* Exercise description
Please print all the lines below exactly as they are written.

* Data shown
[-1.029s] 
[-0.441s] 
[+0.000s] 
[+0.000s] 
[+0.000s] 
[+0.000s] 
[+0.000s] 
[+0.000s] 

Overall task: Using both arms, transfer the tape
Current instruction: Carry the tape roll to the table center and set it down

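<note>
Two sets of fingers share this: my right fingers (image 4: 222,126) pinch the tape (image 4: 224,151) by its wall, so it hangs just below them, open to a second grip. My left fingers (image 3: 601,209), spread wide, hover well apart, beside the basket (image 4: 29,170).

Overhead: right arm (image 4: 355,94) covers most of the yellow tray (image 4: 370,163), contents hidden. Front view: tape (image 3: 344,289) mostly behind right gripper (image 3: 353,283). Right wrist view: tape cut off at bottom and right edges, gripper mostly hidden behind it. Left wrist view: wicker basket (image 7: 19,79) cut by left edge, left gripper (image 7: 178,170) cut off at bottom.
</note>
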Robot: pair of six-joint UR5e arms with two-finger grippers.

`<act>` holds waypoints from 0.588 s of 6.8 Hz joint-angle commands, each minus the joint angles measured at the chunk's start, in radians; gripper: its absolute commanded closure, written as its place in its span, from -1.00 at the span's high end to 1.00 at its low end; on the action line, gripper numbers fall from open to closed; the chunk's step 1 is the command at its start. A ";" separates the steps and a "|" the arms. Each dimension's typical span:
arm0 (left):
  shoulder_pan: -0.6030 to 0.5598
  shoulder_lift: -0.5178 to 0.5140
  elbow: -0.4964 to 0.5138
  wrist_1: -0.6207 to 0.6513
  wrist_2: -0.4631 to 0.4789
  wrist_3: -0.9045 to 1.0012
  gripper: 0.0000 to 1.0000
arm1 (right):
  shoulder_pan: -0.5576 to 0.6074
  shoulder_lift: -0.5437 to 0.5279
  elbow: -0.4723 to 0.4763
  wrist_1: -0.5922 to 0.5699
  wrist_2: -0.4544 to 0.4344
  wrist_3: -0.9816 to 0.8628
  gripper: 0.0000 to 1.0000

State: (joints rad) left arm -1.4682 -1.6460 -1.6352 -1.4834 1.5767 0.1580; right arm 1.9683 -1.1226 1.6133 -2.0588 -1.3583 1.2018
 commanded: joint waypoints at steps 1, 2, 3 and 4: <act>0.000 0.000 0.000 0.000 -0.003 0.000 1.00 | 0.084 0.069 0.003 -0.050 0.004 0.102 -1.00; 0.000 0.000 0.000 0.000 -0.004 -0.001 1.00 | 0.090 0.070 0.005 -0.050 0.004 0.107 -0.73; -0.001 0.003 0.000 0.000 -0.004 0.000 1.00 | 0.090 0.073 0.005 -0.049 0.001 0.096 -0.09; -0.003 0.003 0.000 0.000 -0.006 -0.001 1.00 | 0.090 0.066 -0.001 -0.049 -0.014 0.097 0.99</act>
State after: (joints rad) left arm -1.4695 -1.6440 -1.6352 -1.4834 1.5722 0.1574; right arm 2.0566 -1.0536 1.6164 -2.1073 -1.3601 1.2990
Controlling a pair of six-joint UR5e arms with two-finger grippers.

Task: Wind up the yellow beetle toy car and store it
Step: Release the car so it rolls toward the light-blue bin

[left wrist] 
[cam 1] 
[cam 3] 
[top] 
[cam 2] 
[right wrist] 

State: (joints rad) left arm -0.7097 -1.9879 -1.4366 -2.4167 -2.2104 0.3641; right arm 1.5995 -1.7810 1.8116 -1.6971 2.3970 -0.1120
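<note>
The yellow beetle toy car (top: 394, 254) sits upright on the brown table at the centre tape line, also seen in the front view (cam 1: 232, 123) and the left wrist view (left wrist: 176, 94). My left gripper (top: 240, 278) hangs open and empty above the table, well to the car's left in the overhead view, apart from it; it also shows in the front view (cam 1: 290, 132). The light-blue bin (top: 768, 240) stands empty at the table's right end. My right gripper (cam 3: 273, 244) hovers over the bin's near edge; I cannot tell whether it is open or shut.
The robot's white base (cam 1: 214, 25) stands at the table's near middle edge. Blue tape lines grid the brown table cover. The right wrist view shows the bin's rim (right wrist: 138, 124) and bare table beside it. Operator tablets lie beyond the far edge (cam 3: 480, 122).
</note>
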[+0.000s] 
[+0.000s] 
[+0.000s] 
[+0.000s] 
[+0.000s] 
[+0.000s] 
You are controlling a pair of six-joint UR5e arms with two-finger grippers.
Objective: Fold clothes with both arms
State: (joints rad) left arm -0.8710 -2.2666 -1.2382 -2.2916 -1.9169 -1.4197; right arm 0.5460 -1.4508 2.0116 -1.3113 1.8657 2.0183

* Written reply
[-1.029s] 
[-0.441s] 
[+0.000s] 
[+0.000s] 
[+0.000s] 
[+0.000s] 
[+0.000s] 
[+0.000s] 

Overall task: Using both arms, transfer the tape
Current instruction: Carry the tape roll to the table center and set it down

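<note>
Two sets of fingers share this: my right fingers (image 4: 222,126) pinch the tape (image 4: 224,151) by its wall, so it hangs just below them, open to a second grip. My left fingers (image 3: 601,209), spread wide, hover well apart, beside the basket (image 4: 29,170).

Overhead: right arm (image 4: 355,94) covers most of the yellow tray (image 4: 370,163), contents hidden. Front view: tape (image 3: 344,289) mostly behind right gripper (image 3: 353,283). Right wrist view: tape cut off at bottom and right edges, gripper mostly hidden behind it. Left wrist view: wicker basket (image 7: 19,79) cut by left edge, left gripper (image 7: 178,170) cut off at bottom.
</note>
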Robot: pair of six-joint UR5e arms with two-finger grippers.

`<act>` holds waypoints from 0.588 s of 6.8 Hz joint-angle commands, each minus the joint angles measured at the chunk's start, in radians; gripper: its absolute commanded closure, written as its place in its span, from -1.00 at the span's high end to 1.00 at its low end; on the action line, gripper numbers fall from open to closed; the chunk's step 1 is the command at its start. A ";" separates the steps and a "|" the arms. Each dimension's typical span:
arm0 (left):
  shoulder_pan: -0.6030 to 0.5598
  shoulder_lift: -0.5178 to 0.5140
  elbow: -0.4964 to 0.5138
  wrist_1: -0.6207 to 0.6513
  wrist_2: -0.4631 to 0.4789
  wrist_3: -0.9045 to 1.0012
  gripper: 0.0000 to 1.0000
arm1 (right):
  shoulder_pan: -0.5576 to 0.6074
  shoulder_lift: -0.5437 to 0.5279
  elbow: -0.4723 to 0.4763
  wrist_1: -0.5922 to 0.5699
  wrist_2: -0.4544 to 0.4344
  wrist_3: -0.9816 to 0.8628
  gripper: 0.0000 to 1.0000

State: (joints rad) left arm -1.4682 -1.6460 -1.6352 -1.4834 1.5767 0.1580; right arm 1.9683 -1.1226 1.6133 -2.0588 -1.3583 1.2018
 commanded: joint waypoints at steps 1, 2, 3 and 4: <act>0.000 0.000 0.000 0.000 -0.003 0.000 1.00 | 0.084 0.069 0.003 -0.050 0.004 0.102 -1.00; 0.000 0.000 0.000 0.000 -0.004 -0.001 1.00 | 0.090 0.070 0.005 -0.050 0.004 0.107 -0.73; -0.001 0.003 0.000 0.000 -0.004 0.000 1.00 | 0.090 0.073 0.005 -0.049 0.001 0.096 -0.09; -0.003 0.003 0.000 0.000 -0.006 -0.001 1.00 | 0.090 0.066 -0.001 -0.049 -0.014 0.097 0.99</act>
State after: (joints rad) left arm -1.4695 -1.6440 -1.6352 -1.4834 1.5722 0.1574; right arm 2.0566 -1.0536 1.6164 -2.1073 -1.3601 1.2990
Controlling a pair of six-joint UR5e arms with two-finger grippers.

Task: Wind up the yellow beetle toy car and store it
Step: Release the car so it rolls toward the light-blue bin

[left wrist] 
[cam 1] 
[cam 3] 
[top] 
[cam 2] 
[right wrist] 

State: (joints rad) left arm -0.7097 -1.9879 -1.4366 -2.4167 -2.2104 0.3641; right arm 1.5995 -1.7810 1.8116 -1.6971 2.3970 -0.1120
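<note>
The yellow beetle toy car (top: 394, 254) sits upright on the brown table at the centre tape line, also seen in the front view (cam 1: 232, 123) and the left wrist view (left wrist: 176, 94). My left gripper (top: 240, 278) hangs open and empty above the table, well to the car's left in the overhead view, apart from it; it also shows in the front view (cam 1: 290, 132). The light-blue bin (top: 768, 240) stands empty at the table's right end. My right gripper (cam 3: 273, 244) hovers over the bin's near edge; I cannot tell whether it is open or shut.
The robot's white base (cam 1: 214, 25) stands at the table's near middle edge. Blue tape lines grid the brown table cover. The right wrist view shows the bin's rim (right wrist: 138, 124) and bare table beside it. Operator tablets lie beyond the far edge (cam 3: 480, 122).
</note>
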[+0.000s] 
[+0.000s] 
[+0.000s] 
[+0.000s] 
[+0.000s] 
[+0.000s] 
You are controlling a pair of six-joint UR5e arms with two-finger grippers.
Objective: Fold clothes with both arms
State: (joints rad) left arm -0.8710 -2.2666 -1.2382 -2.2916 -1.9169 -1.4197; right arm 0.5460 -1.4508 2.0116 -1.3113 1.8657 2.0183

This answer is now complete.